One thing we should all do this year is acknowledge the 40th anniversary of Michèle Mouton’s 1982 World Rally Championship campaign, for it is by some margin the finest performance by a woman over a season of motorsport. Nobody else comes close, not in her discipline of rallying, nor endurance racing, touring cars and certainly not in Grand Prix racing.
(In fact, in the whole history of the F1 World Championship since its inception in 1950, just two women have started a Grand Prix (though five have been entered) and of them, just one has finished in a point-scoring position, Lella Lombardi scoring half a point for being in sixth place when the 1975 Spanish Grand Prix was abandoned at less than half distance.)
Another thing we should do is ask why, in half a lifetime and against the backdrop of far greater gender equality in wider society, no other woman has been able to compete at such a high level since.
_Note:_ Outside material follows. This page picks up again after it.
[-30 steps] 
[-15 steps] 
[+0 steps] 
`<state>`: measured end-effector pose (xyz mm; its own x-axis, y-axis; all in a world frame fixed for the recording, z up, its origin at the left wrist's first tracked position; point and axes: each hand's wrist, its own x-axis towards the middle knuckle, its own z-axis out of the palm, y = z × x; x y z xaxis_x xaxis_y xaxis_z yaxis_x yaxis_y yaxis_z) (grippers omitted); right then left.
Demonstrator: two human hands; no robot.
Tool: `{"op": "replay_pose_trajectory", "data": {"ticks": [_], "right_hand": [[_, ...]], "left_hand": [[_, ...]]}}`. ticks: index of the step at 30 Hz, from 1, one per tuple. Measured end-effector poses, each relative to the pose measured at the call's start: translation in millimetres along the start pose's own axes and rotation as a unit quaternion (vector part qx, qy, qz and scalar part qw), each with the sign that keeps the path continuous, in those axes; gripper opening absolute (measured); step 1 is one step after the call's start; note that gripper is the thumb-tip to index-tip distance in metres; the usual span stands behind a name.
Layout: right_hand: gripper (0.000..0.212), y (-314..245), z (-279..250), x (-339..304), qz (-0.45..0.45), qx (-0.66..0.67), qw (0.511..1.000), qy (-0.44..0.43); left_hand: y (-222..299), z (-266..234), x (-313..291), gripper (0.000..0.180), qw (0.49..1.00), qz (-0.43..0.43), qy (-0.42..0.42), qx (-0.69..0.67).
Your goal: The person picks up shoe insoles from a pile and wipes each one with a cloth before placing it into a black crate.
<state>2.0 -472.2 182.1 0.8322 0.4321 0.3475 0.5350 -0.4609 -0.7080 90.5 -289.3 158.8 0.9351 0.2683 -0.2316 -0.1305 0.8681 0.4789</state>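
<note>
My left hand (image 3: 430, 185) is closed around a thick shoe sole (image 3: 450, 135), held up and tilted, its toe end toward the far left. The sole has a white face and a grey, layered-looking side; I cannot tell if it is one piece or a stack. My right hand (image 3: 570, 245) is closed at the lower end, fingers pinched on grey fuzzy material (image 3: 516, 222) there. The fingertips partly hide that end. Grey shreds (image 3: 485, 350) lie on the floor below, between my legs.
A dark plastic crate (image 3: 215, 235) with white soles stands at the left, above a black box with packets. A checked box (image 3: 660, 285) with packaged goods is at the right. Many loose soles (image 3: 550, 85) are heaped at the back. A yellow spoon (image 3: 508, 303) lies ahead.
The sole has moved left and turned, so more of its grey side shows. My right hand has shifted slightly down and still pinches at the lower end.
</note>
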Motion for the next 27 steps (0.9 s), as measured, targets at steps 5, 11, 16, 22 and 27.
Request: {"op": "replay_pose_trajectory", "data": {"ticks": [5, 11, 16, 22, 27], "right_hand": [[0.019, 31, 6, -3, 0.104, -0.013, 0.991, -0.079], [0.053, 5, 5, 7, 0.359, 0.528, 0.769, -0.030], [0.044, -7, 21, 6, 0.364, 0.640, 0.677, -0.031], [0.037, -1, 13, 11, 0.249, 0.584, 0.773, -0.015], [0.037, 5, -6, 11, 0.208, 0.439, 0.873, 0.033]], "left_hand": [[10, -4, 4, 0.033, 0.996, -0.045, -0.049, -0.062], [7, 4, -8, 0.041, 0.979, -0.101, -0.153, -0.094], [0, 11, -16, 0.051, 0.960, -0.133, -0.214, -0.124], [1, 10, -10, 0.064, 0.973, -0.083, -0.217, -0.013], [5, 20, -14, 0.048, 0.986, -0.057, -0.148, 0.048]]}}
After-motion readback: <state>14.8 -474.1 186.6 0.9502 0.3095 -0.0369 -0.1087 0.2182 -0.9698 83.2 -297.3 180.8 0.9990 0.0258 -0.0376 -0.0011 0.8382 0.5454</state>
How good was Mouton? She started 50 WRC events between 1974 and 1986 and won four. Three came in that remarkable campaign she delivered 40 years ago, earning her second in the drivers’ standings behind the great Walter Röhrl and ahead of teammate Hannu Mikkola. She is the only woman to win at rallying’s highest level. In fact, she’s the only woman ever to win at FIA World Championship level in any of the marquee categories. She stood on the WRC podium nine times in all (and even won her class at Le Mans in 1975).